Em entrevista à Lusa a propósito dos 50 anos da UMAR, que se celebram hoje, Maria Idalina Rodrigues diz que a interrupção voluntária da gravidez (IVG) é uma das questões que mais preocupa atualmente a associação, que aponta dificuldades em vários serviços de ginecologia e obstetrícia.

A dirigente dá como exemplo o Hospital Garcia de Orta, em Almada, que, em meados de agosto, suspendeu as IVG, que passaram a ser garantidas por uma clínica privada em Lisboa, o que levou a Inspeção-Geral das Atividades em Saúde (IGAS) a avançar com uma "ação inspetiva" à unidade hospitalar.

Maria Idalina Rodrigues refere que existem serviços com falhas de profissionais e que os processos podem tornar-se demorados, fazendo com que algumas mulheres sejam encaminhadas de um local para outro e acabem por ultrapassar o limite legal de 10 semanas de gestação para fazer uma interrupção de gravidez.
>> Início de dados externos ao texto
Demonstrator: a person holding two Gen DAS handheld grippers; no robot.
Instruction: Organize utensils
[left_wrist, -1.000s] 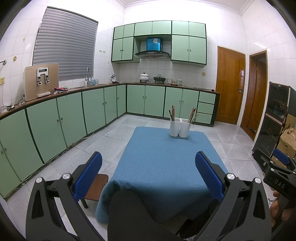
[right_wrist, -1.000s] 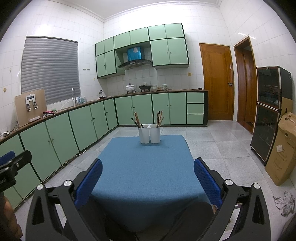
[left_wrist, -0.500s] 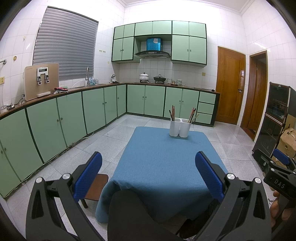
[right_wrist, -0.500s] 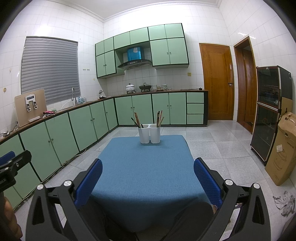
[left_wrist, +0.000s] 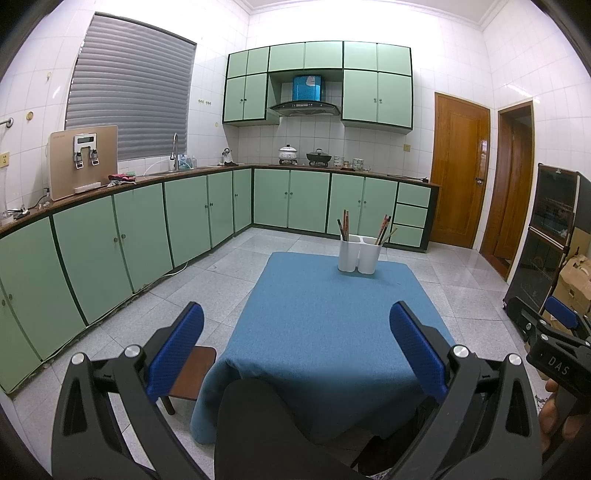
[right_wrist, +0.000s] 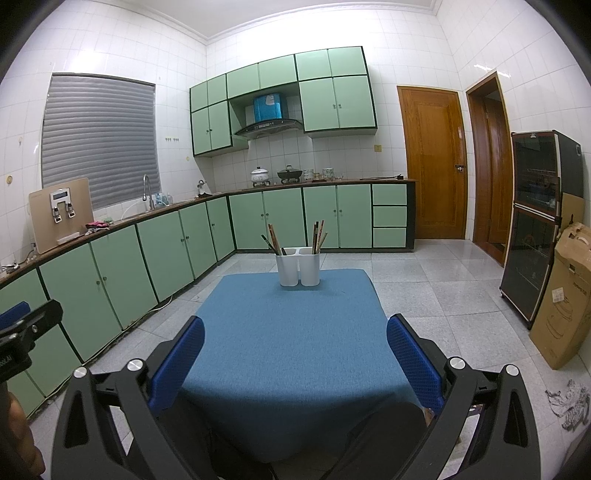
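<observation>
I hold both tongs, left tongs (left_wrist: 295, 332) and right tongs (right_wrist: 294, 338), spread and empty; reaching carelessly could topple the far white chopstick holder (right_wrist: 298, 266).

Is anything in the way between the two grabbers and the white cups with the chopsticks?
Nothing visible. Only bare blue tablecloth lies between the open right gripper, the open left gripper and the white utensil holder with its chopsticks at the table's far end.

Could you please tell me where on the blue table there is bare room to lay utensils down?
Everything on the blue tablecloth from the near edge up to the white two-cup holder is bare. Only the far edge's middle is occupied, by the holder with its chopsticks.
</observation>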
"Portanto, isto é uma questão grave e nós sabemos que há muitas mulheres que têm de ir para outros locais para fazer a interrupção", afirma.

A dirigente sublinha que essa deslocação pode representar custos para as mulheres, recordando que antes da legalização da IVG algumas mulheres com capacidade económica recorriam inclusivamente a outros países, como Espanha, para interromper a gravidez.
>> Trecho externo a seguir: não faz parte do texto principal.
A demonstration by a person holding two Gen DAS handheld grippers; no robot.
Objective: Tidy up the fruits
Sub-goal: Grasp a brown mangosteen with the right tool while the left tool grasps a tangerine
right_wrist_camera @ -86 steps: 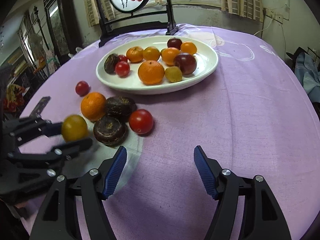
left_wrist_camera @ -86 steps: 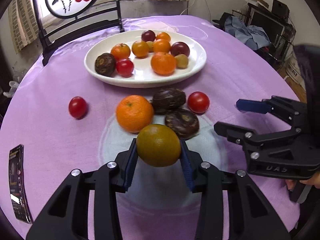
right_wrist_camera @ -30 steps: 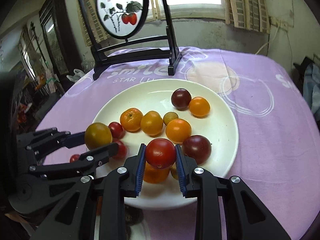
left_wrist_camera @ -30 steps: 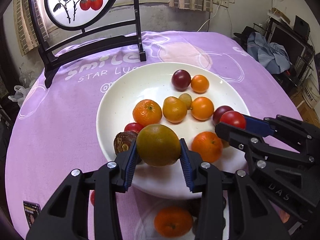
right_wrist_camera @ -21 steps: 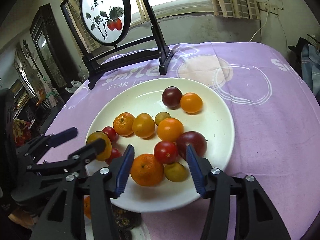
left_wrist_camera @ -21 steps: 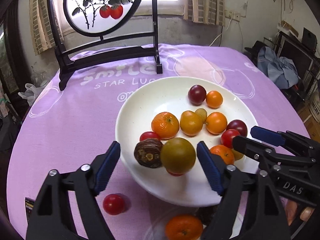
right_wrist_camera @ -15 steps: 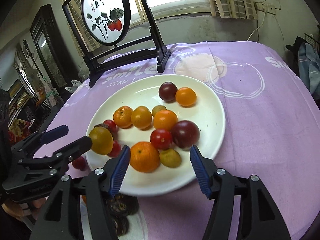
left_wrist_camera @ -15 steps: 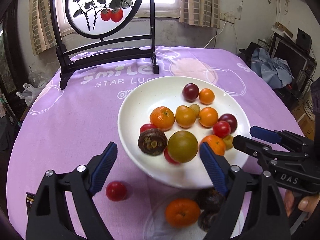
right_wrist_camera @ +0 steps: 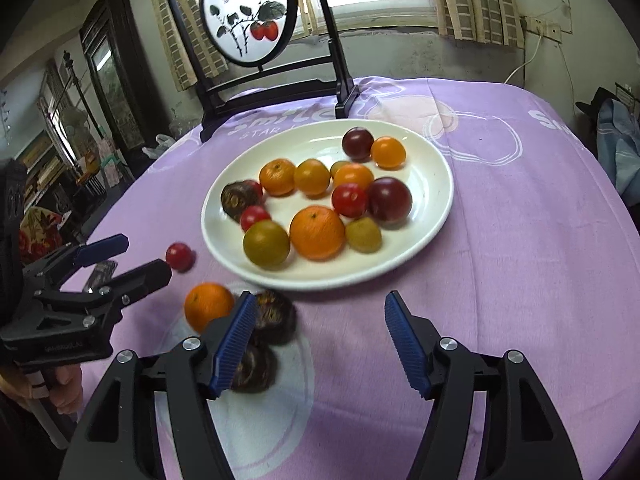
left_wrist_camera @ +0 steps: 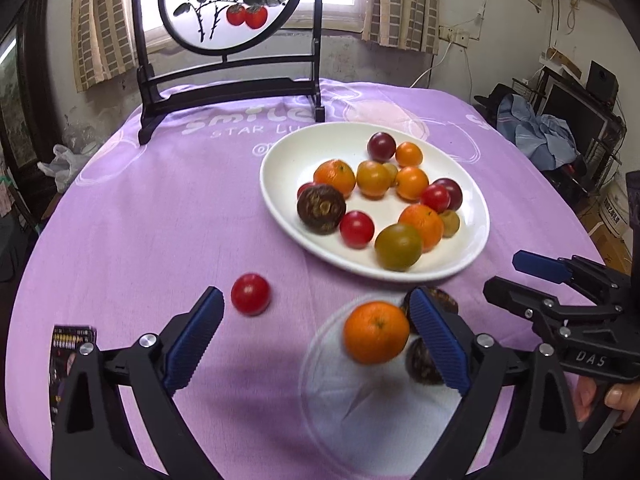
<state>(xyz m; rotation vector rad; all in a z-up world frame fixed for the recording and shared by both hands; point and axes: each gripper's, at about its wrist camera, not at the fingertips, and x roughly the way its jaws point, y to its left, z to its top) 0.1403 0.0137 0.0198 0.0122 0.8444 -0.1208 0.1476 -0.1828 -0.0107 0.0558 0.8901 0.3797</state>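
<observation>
Both grippers' fingers wide, empty.

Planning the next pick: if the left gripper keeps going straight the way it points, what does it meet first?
Probably the orange on the cloth, between the open left gripper's fingers toward the right one; depth is uncertain.

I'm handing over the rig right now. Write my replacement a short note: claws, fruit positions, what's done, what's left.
Left claw: open and empty, jaws have just been opening.
Right claw: open and empty, jaws likewise just opened.
White plate holds most of the fruit, including the greenish-yellow fruit near its front edge and a red tomato beside the dark plum.
On the purple tablecloth, off the plate: one small red tomato, one orange and two dark brown fruits, bunched near the claws.
Left: move those four onto the plate.
</observation>
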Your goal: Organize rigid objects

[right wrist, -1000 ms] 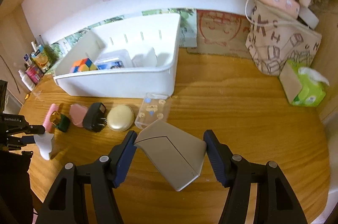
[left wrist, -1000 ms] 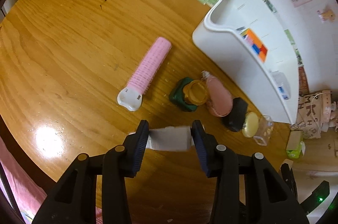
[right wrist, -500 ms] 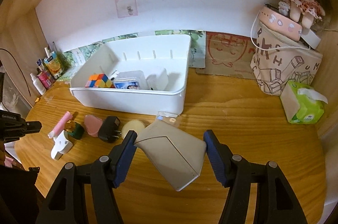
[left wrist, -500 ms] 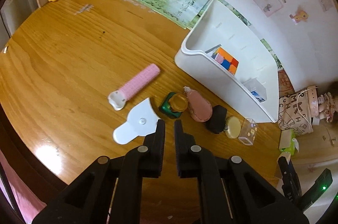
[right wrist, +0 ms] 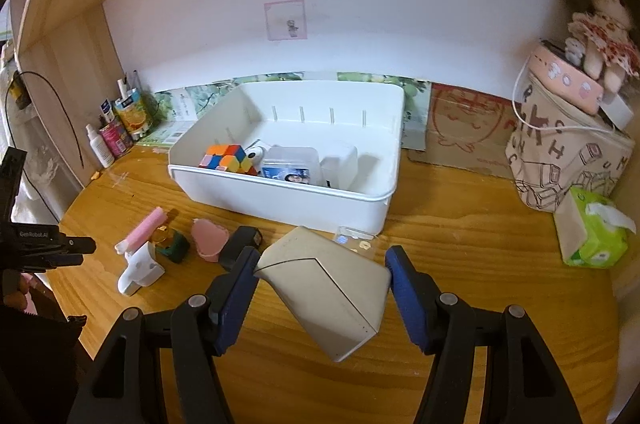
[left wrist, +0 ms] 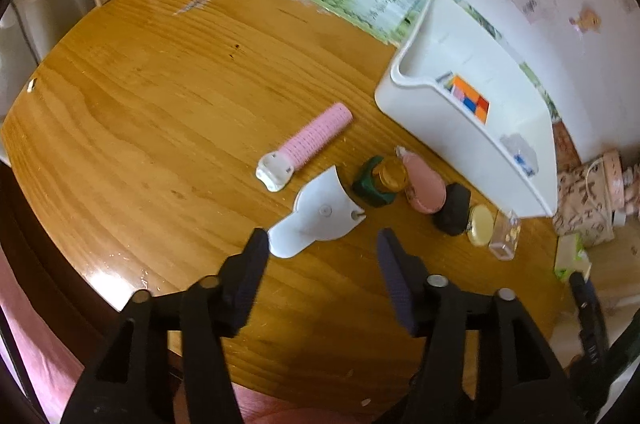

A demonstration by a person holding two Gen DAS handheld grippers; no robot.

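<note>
Tilting downward, left tongs point(left wrist: 322, 244) opening, seemingly empty

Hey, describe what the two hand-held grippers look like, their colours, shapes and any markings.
Both are black plastic frames that fork into two angular fingers with silver rivets at the joints. The left hand-held gripper carries dark navy ribbed pads. The right hand-held gripper has brighter blue pads. In the right wrist view, the left one's black body shows small white lettering.
</note>
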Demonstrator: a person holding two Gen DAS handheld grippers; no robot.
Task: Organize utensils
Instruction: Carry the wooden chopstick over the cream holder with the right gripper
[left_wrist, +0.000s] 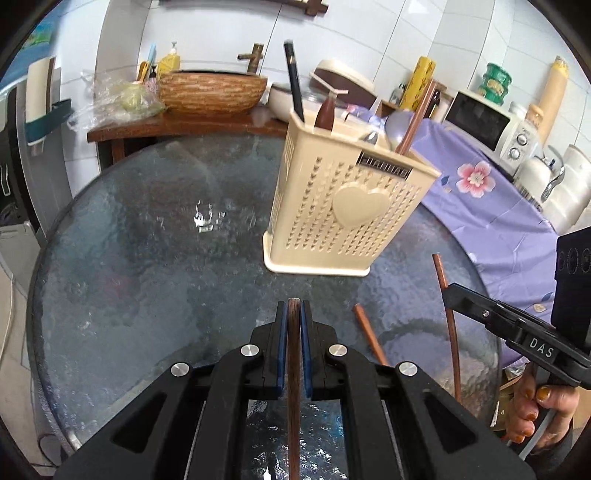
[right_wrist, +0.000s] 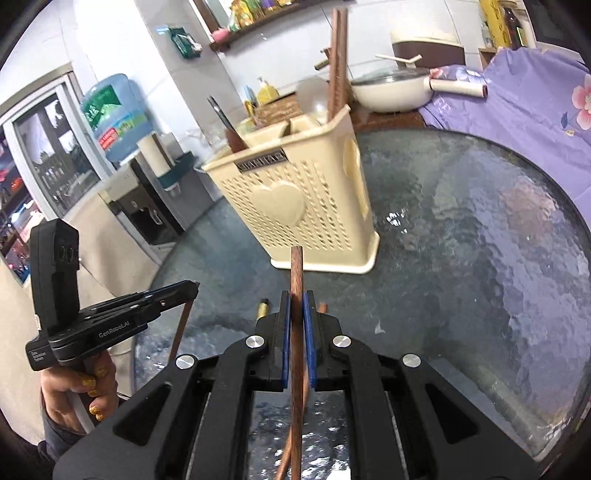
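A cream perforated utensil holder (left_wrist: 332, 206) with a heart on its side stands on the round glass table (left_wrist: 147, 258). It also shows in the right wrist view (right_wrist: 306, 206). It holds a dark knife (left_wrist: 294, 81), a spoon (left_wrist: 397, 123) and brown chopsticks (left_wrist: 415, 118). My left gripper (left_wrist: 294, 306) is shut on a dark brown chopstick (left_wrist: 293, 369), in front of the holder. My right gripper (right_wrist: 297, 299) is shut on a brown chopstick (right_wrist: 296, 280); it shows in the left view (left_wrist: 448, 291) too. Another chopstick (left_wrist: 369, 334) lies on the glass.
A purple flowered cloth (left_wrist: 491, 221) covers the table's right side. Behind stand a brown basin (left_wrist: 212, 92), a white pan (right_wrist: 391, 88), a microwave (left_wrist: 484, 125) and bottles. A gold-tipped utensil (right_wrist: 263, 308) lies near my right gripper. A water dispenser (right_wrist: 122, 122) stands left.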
O aborto foi, aliás, uma das lutas históricas da UMAR. Após o 25 de Abril, a organização integrou uma plataforma de unidade que defendia que as mulheres deveriam ter capacidade para decidir por si próprias. O movimento culminou no SIM no referendo de 2007.

Para responder às atuais dificuldades, Maria Idalina Rodrigues aponta algumas medidas concretas, como permitir que determinadas consultas de IVG sejam realizadas nos centros de saúde, sem necessidade de encaminhamento para o hospital.

Defende também que a interrupção medicamente assistida possa ser realizada nos centros de saúde, mediante formação dos médicos e enfermeiros, e que o Serviço Nacional de Saúde contrate profissionais que não sejam objetores de consciência para reduzir as dificuldades existentes.

A questão da IVG é enquadrada pela dirigente num problema mais amplo de dificuldades no Serviço Nacional de Saúde, que, na sua opinião, não tem tido investimento suficiente e enfrenta uma crescente canalização de respostas para o setor privado.

Maria Idalina Rodrigues considera ainda que problemas como saúde, educação e habitação continuam a ser prementes na vida das mulheres atuais, juntando-lhes questões como a violência nas escolas, a violência no namoro e a violência doméstica.